In this chapter, Data-Driven Logistics is defined, its function is explained and seven of its parts are elaborated on, Big Data, Blockchain, Robotics, sensor technology, Internet of Things, Artificial Intelligence/Machine Learning and 3D Printing, followed by a description of five major logistic challenges of Arctic Shipping, Route choice, environment, navigability, calculating the expected time of arrival and risks and their possible solutions. As shown, in the case of all of the five challenges, complex calculations need to be carried out for an optimal decision-making. These calculations are based on economic considerations and concentrate on the internal costs of transportation. To calculate the external costs, especially the CO2 emissions, require more, even more complicated calculations. These calculations are based on the combination of different data sources, both historical and real-time; however, the insufficient availability of the data obstructs the optimization of the processes.
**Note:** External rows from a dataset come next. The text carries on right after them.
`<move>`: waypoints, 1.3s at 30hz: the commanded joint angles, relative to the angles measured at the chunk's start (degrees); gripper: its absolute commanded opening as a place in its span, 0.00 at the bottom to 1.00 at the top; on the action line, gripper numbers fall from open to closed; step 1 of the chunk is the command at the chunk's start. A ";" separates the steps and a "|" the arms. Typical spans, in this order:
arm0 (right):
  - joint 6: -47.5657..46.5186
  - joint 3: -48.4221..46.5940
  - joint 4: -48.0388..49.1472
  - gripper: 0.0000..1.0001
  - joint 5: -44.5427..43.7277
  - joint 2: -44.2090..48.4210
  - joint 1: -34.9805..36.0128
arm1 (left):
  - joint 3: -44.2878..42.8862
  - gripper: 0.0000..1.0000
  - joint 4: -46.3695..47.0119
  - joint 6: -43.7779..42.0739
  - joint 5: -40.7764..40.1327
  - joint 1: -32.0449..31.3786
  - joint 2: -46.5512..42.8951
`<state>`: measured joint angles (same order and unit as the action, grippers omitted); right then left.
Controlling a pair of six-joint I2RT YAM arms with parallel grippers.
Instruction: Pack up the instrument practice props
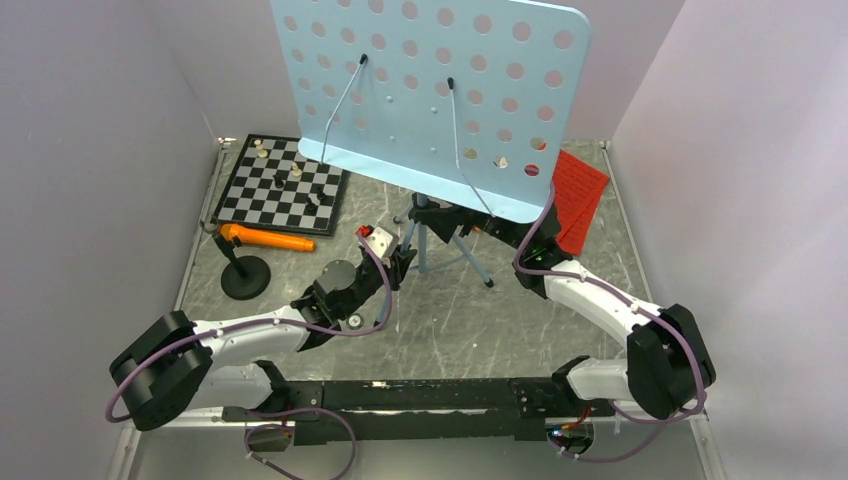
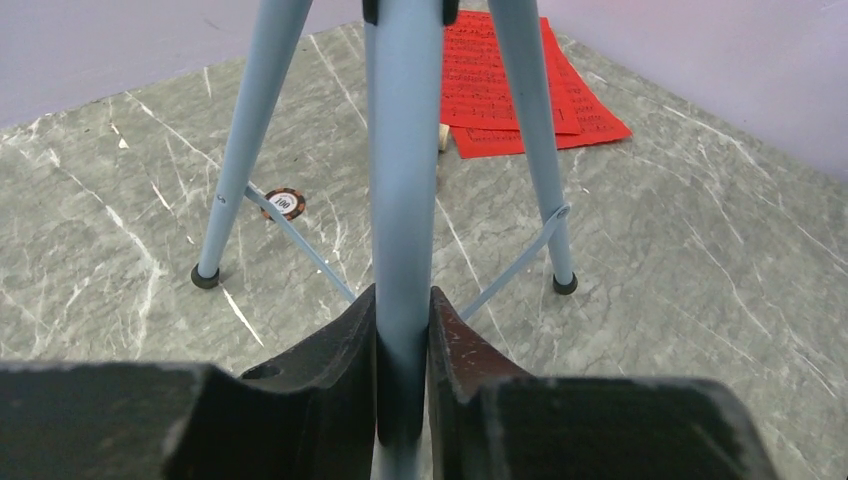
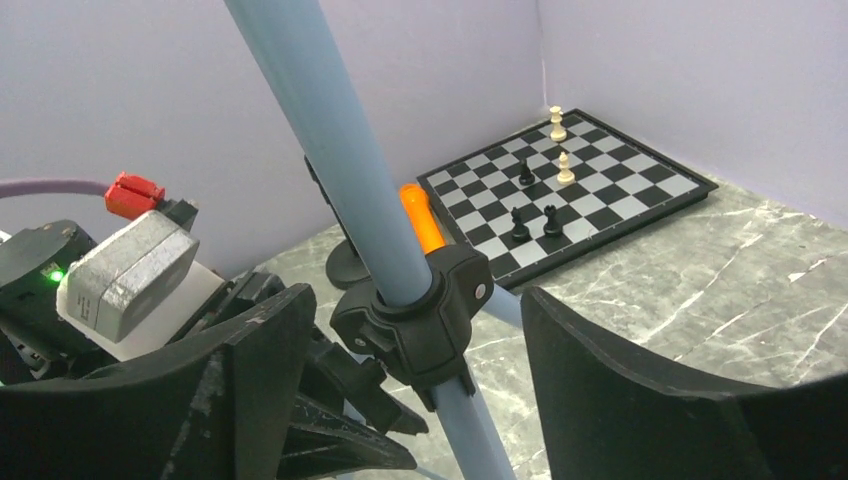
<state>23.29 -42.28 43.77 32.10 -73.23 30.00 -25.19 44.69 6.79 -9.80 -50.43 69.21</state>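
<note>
The tall light-blue perforated music stand (image 1: 430, 90) stands upright mid-table on its tripod. My left gripper (image 1: 408, 255) is shut on a light-blue tube of the tripod (image 2: 403, 200), low down near the table. My right gripper (image 3: 420, 370) is open, with one jaw on each side of the black collar (image 3: 425, 315) on the stand's pole, not touching it. The orange microphone (image 1: 268, 239) lies tilted on its black round base (image 1: 245, 277) at the left. The red sheet-music pages (image 1: 578, 195) lie flat at the back right and also show in the left wrist view (image 2: 510, 80).
A black-and-white chessboard (image 1: 283, 183) with a few pieces lies at the back left and also shows in the right wrist view (image 3: 565, 195). A small round chip (image 2: 283, 203) lies on the table between the tripod legs. Pale walls close in the table on three sides.
</note>
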 commanded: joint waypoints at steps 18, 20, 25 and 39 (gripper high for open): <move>9.03 -8.94 16.87 0.91 0.21 -7.31 -1.86 | -2.03 0.17 -2.74 -1.90 0.53 -0.90 -3.68; 9.52 -9.53 17.74 0.91 0.50 -8.04 -1.87 | -2.14 0.17 -3.35 -2.11 0.57 -1.06 -3.79; 9.54 -11.05 17.72 0.91 -0.22 -9.13 -2.08 | -2.06 0.16 -3.46 -2.04 0.70 -1.45 -3.92; 11.37 -15.14 17.16 0.42 5.17 -12.58 -2.91 | -2.67 0.23 -4.10 -1.87 0.72 -1.84 -4.16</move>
<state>32.84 -54.92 59.00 38.61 -84.36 28.58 -25.74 40.51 5.17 -10.41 -51.09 67.20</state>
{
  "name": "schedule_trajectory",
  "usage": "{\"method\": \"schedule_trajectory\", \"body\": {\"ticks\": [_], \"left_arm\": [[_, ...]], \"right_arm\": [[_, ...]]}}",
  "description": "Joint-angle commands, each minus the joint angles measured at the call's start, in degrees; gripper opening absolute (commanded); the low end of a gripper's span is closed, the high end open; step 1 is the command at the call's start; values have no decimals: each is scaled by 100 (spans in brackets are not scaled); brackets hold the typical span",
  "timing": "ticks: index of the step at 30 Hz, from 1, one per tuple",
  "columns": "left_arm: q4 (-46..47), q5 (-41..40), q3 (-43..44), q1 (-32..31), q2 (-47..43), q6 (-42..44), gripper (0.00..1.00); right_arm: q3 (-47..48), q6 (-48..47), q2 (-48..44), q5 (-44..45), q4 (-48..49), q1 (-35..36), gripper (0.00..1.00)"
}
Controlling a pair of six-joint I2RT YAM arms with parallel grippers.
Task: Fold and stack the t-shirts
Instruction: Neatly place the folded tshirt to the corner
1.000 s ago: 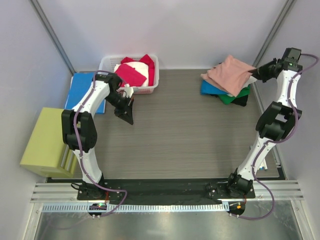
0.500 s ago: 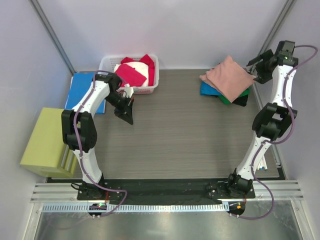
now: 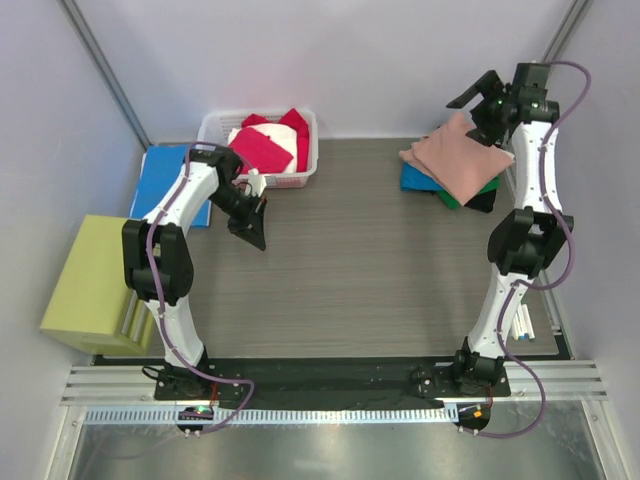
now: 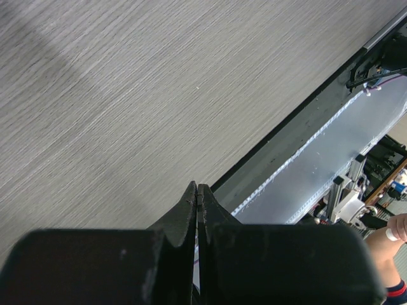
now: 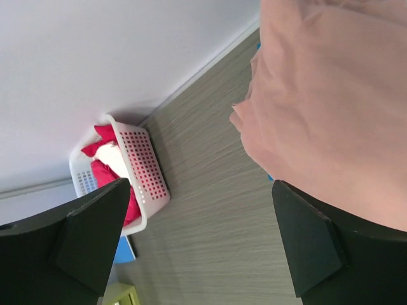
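A folded dusty-pink t-shirt (image 3: 455, 155) lies on top of a stack at the back right, over a teal-blue one (image 3: 413, 178), a green one (image 3: 460, 197) and a black one (image 3: 486, 200). My right gripper (image 3: 472, 112) hangs above the stack's far edge, open and holding nothing. In the right wrist view the pink t-shirt (image 5: 331, 108) fills the upper right beyond my spread right gripper (image 5: 200, 184). Magenta t-shirts (image 3: 262, 150) and a white one (image 3: 280, 135) sit crumpled in the basket. My left gripper (image 3: 255, 235) is shut and empty over bare table, its tips (image 4: 197, 189) pressed together.
The white perforated basket (image 3: 215, 125) stands at the back left and also shows in the right wrist view (image 5: 143, 168). A flat blue folder (image 3: 165, 185) lies left of it, with a yellow-green box (image 3: 95, 285) nearer. The table's front edge (image 4: 286, 133) has a metal rail beyond it.
My right gripper has opened and let go of the pink t-shirt, which now rests on the stack. That arm has lifted and swung back toward the wall. The left arm has not moved.
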Motion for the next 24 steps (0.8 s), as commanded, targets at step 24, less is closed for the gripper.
{"method": "schedule_trajectory", "body": {"ticks": [24], "left_arm": [[-986, 165, -192, 189, -648, 347, 0]], "right_arm": [[-500, -118, 754, -1033, 2055, -128, 100]]}}
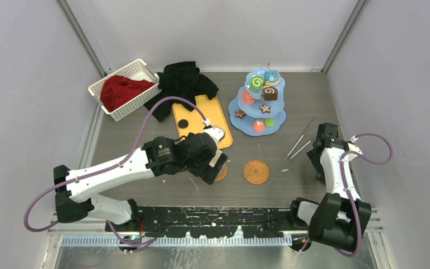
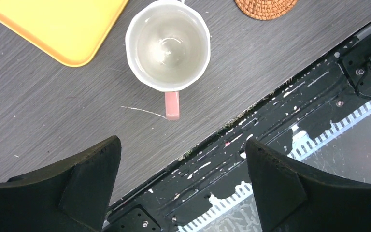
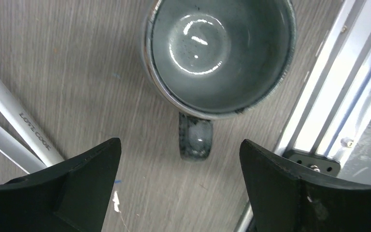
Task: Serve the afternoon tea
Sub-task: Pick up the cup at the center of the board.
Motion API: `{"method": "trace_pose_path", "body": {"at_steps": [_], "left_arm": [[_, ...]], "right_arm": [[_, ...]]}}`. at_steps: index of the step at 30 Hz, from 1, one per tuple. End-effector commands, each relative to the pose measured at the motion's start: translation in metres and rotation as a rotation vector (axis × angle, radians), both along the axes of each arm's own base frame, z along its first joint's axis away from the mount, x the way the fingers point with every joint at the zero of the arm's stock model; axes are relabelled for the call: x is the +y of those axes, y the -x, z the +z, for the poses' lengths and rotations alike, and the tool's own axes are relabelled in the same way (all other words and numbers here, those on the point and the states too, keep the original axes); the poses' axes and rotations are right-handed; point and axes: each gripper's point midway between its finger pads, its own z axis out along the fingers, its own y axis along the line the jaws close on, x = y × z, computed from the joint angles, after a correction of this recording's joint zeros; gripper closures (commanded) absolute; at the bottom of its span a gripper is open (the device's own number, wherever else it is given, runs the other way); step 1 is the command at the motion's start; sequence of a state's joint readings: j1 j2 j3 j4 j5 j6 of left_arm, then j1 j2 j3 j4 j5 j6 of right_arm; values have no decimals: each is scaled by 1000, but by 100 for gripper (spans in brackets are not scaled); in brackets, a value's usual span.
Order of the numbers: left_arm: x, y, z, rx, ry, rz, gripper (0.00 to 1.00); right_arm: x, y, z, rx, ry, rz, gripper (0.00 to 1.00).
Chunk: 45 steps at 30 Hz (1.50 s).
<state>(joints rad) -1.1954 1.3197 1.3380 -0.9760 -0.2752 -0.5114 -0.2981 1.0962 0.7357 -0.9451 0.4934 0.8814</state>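
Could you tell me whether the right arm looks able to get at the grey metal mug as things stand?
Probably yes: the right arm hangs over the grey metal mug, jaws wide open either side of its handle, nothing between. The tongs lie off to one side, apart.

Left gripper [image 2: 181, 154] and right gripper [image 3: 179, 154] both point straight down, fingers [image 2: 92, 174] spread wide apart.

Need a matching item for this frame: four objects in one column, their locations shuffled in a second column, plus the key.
Objects
1. pink-handled cream mug
2. grey metal mug
3. red cloth
4. blue donut

Locations
A. top tier of the stand
B. beside the tongs
C. in the white basket
D. near a corner of the yellow tray

Pairs: 1-D, 2-B, 3-C, 4-A
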Motion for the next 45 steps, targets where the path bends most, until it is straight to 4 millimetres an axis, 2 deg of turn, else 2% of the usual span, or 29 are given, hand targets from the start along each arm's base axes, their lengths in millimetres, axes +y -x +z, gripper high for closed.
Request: {"method": "trace_pose_path", "body": {"at_steps": [1,10,14,18,19,21,23,28,32,34,37,40,44,45], "left_arm": [[-11,0,8,-5,50,-31,1],[-11,-2,3,-9,31,-31,0],[-10,-2,3,-8,31,-29,1],[-10,-2,2,-10,29,-31,1],[-10,-2,1,-10,25,-31,1],[-10,-3,1,-9,20,-29,0],[-9,-3,3,-13,26,-24,1],[0,-9,16,-64,38,4,1],[12,-19,22,-96,22,37,1],[23,-27,32,-132,41,81,1],[46,-50,39,-170,39,221,1],[63,-64,47,-190,96,334,1],[83,-71,59,-238,155,425,1],[88,-72,61,-250,158,444,1]], "right_arm": [[-16,-19,-2,-75,55,-68,4],[-19,-8,-20,-57,62,-121,24],[-21,-4,-17,-79,85,-143,45],[-27,-3,-11,-88,121,-151,60],[-29,-2,-9,-87,130,-154,67],[-30,-3,-5,-86,138,-148,87],[-30,-6,-1,-96,134,-139,99],[-30,-15,22,-154,144,-98,100],[-29,-31,45,-244,158,-7,99],[-28,-37,52,-261,159,21,99],[-21,-50,66,-300,163,97,99],[3,-74,90,-410,165,281,99],[62,-98,131,-654,128,628,99],[77,-99,134,-681,96,689,99]]}}
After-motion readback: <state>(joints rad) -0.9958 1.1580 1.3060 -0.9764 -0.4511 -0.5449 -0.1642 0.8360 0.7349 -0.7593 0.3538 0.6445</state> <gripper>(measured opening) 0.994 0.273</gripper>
The chapter concludes that in order to optimize the shipping process, a cyber-physical system is needed in which both historical and real-time data is made available to parties, to be able to make decisions on shipping routes, which will both serve their economic considerations and spare the environment as much as possible. Further research needs to be done on the operationalization of the cyber-physical system. Notwithstanding, a case could be made that the whole process of global supply chains could be changed by reshoring production, and place it close to the consumer, by for example customized 3D printing, which would change global production and consumption patterns in a way that a lot less emission creating transport is necessary. That way, the vulnerable Arctic environment does not need to be compromised at all.